> [Exercise brief]:
Quote exactly, and only, the lines from the one containing "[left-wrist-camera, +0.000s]" through the end of the material below. Skip pictures.

(Records for the exercise)

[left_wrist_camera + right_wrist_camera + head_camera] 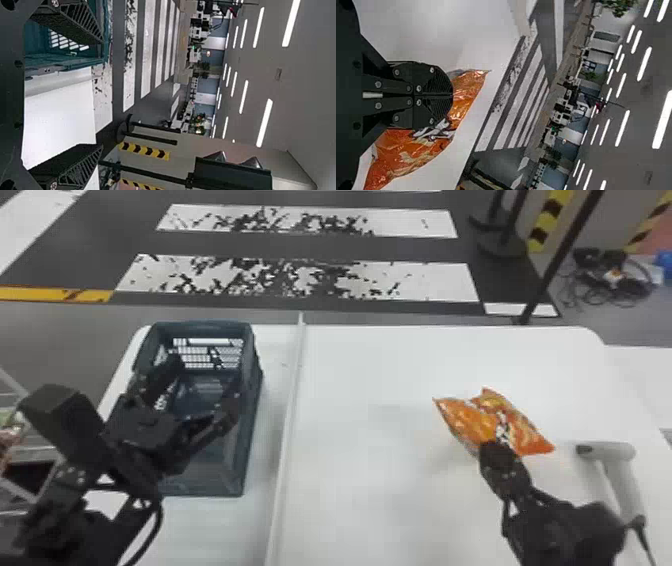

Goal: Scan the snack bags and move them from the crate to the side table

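Observation:
Over the crate at the left of the table, my left gripper stands open; in the left wrist view the left gripper has its two fingers wide apart, with nothing between them. My right gripper is shut on an orange snack bag at the right part of the table. In the right wrist view the right gripper pinches the snack bag at its middle, and the bag's ends stick out on both sides. A white handheld scanner is just right of the bag.
A raised white strip runs across the white table between crate and bag. A wire rack is at the far left. Beyond the table's back edge stands a black pole. The scanner's cable trails toward the front right.

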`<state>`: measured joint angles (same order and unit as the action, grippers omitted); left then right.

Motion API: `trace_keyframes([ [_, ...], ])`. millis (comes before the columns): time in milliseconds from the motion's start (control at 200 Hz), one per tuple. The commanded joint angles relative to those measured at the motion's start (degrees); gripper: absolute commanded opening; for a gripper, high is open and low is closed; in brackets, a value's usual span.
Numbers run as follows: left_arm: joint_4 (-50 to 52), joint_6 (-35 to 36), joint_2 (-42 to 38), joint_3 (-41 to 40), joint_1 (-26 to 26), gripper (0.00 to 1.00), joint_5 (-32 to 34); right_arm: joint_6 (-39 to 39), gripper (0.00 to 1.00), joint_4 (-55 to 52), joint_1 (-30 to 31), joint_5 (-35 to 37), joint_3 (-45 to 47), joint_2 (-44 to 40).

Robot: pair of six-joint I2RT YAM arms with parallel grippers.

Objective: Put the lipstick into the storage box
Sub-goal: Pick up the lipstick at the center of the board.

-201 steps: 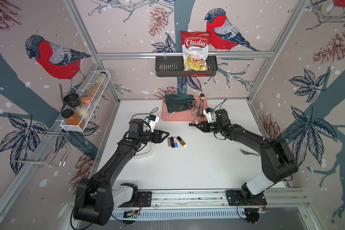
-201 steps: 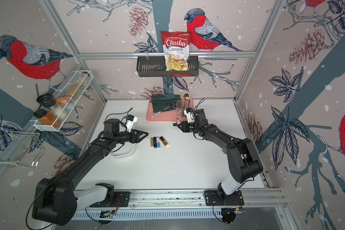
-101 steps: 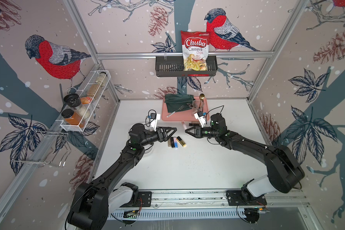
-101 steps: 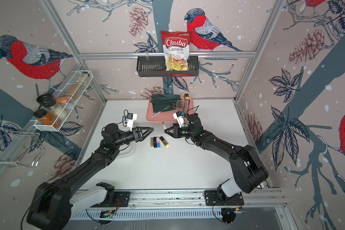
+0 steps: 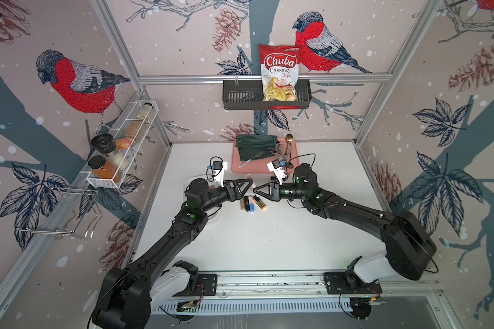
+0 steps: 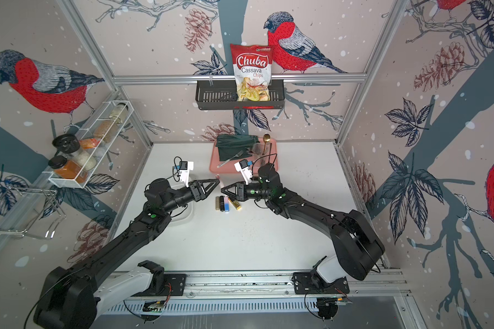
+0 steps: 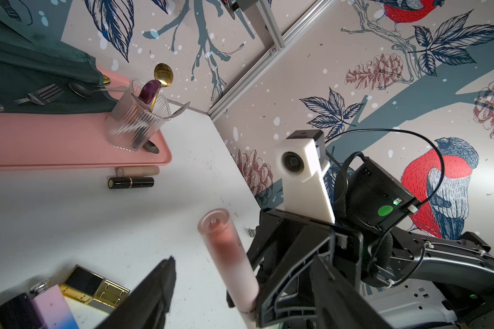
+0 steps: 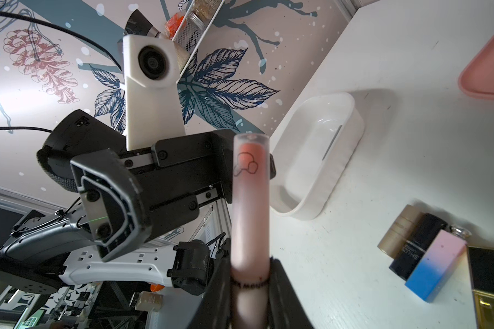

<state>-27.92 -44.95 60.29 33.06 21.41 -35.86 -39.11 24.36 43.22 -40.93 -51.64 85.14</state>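
A: Pinching a frosted pink lipstick tube (image 8: 250,199) by one end in the right tool (image 5: 256,189), off the desk (image 5: 268,242).
B: Pointing where?
A: Into the left tool (image 5: 248,183), spread wide around the free end; touching or not, cannot tell.
B: And the white storage box (image 8: 320,159)?
A: Sitting on the desk under the left arm, apart from the tube.

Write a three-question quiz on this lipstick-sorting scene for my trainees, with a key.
1. True or false: the right gripper grips the pink lipstick.
2. What lies in the storage box? A) two lipsticks B) nothing visible C) a spoon
3. How many items make up the cosmetics cluster?
Key: 1 true; 2 B; 3 four.
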Motion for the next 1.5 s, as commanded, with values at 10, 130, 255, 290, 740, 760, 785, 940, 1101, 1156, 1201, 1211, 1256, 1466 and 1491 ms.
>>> trace_keyframes([
  [10,-0.94,-0.12,0.47,0.52,0.63,0.73,0.88,-0.44,0.24,2.89,1.14,-0.08,-0.99,0.32],
  [130,-1.98,-0.95,1.26,0.53,1.42,0.66,-0.02,0.15,0.24,2.16,1.55,0.40,-1.36,0.60],
  [255,-1.65,-0.86,1.67,0.94,1.97,0.54,-0.78,0.86,0.24,1.40,1.60,0.58,-1.65,0.57],
  [290,-1.56,-0.89,1.67,0.93,1.97,0.50,-0.84,0.95,0.24,1.22,1.53,0.67,-1.63,0.55],
  [740,-2.05,-0.93,2.14,0.54,2.06,0.15,-1.74,1.04,0.33,1.04,1.55,0.55,-1.93,0.70],
  [760,-1.98,-0.93,2.17,0.60,2.06,0.14,-1.76,1.14,0.37,0.96,1.60,0.56,-1.99,0.67],
  [785,-2.00,-0.93,2.19,0.59,2.12,0.14,-1.82,1.21,0.43,0.87,1.52,0.54,-2.05,0.69],
  [940,0.79,-0.21,1.31,0.70,1.98,0.14,-0.41,2.61,0.74,-1.66,-0.01,1.50,-2.40,-0.84],
  [1101,14.11,4.29,-2.71,2.49,0.96,0.14,8.70,3.06,1.00,-2.47,-5.34,2.30,1.41,-6.46],
  [1156,19.82,6.54,-4.13,3.63,-0.35,0.14,11.24,4.05,1.00,-4.05,-7.53,2.89,2.91,-8.60],
  [1201,24.26,8.29,-5.16,4.69,-1.87,0.14,12.82,5.43,1.00,-6.16,-8.92,3.49,3.83,-9.95],
  [1211,25.20,8.69,-5.35,4.94,-2.33,0.14,13.13,5.78,1.00,-6.69,-9.25,3.66,3.91,-10.25],
  [1256,29.76,10.47,-6.15,5.98,-4.52,0.14,14.39,7.80,1.00,-10.01,-10.10,4.94,4.17,-11.29],
  [1466,48.35,20.97,-4.28,11.63,-17.05,0.14,20.24,15.27,1.00,-19.93,-10.26,11.83,4.60,-13.07],
  [1491,49.59,22.39,-3.49,12.28,-18.04,0.14,21.14,15.35,1.00,-19.94,-10.26,11.84,4.83,-13.08],
])
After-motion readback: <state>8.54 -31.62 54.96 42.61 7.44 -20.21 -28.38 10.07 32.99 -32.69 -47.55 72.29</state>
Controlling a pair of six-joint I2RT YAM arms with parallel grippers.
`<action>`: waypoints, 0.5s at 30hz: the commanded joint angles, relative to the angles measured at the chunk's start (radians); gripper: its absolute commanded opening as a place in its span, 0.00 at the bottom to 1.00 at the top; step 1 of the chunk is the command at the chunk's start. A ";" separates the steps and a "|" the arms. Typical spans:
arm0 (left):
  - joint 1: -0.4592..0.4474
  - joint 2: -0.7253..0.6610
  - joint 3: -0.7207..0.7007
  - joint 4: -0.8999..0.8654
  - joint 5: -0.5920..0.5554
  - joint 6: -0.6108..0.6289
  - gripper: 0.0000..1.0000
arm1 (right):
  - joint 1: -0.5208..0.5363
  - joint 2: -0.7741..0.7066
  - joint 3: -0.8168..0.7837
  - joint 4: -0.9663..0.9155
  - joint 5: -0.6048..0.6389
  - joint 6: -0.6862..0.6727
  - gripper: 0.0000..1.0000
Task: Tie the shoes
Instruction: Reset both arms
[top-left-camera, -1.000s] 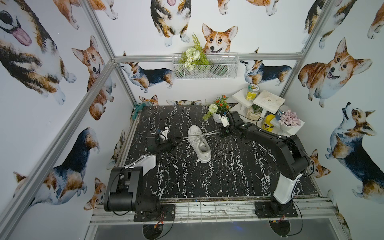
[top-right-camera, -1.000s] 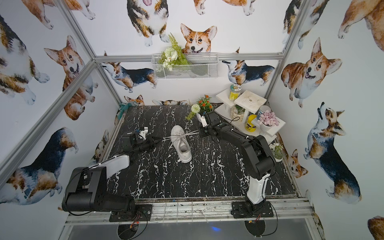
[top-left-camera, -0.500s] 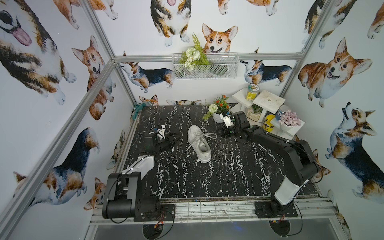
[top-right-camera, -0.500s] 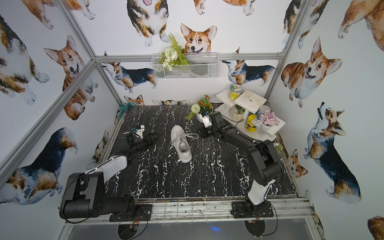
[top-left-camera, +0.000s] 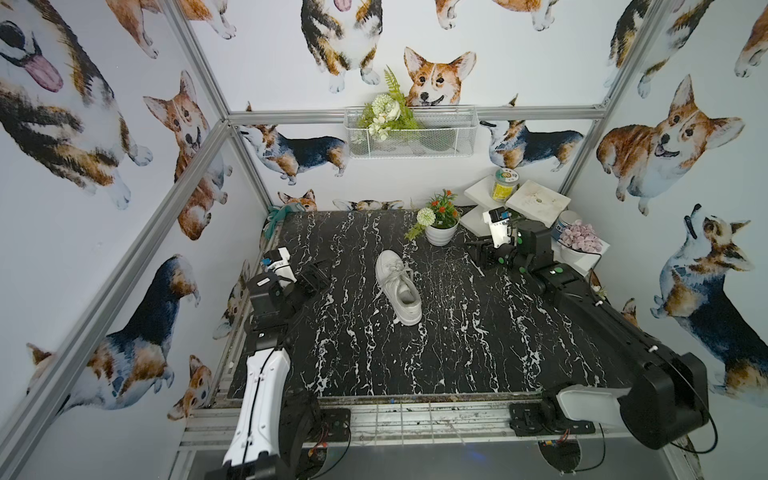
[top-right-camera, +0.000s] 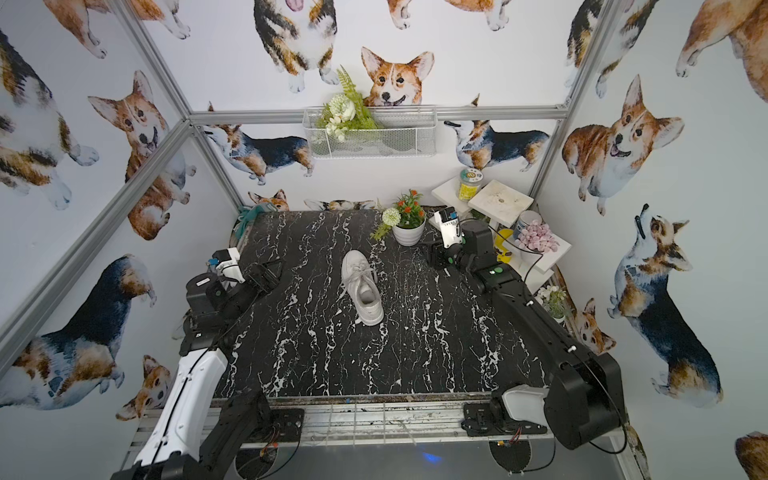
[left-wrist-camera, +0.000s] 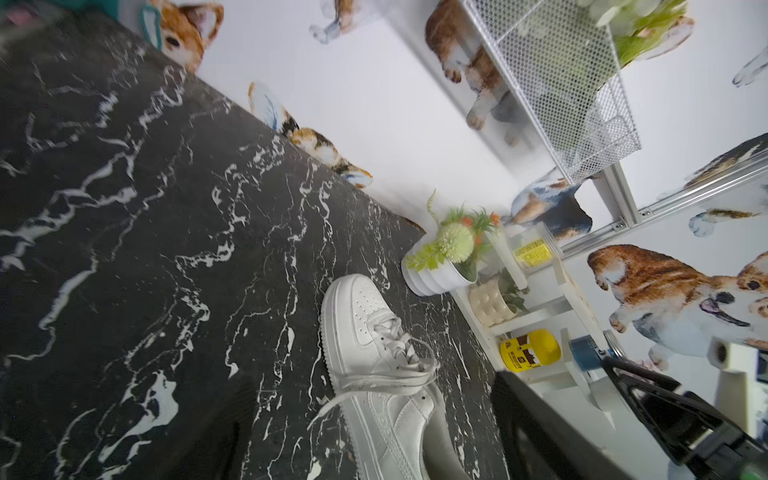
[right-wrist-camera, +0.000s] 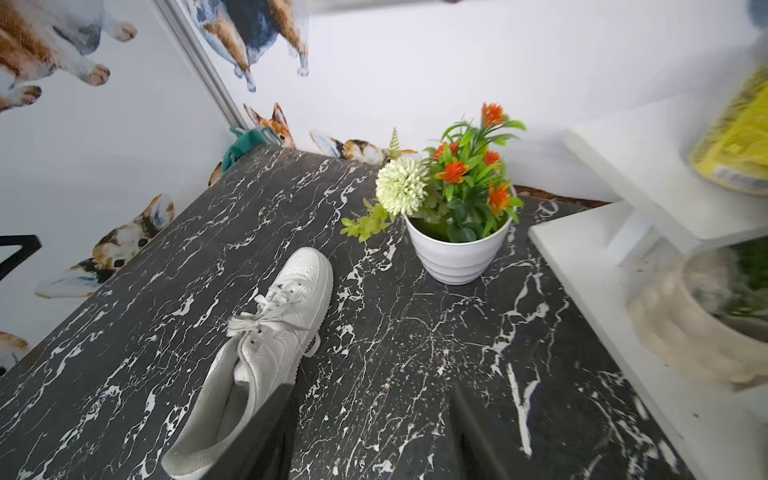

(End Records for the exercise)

> [Task output]:
[left-wrist-camera, +0.000s] 
[right-wrist-camera, +0.000s] 

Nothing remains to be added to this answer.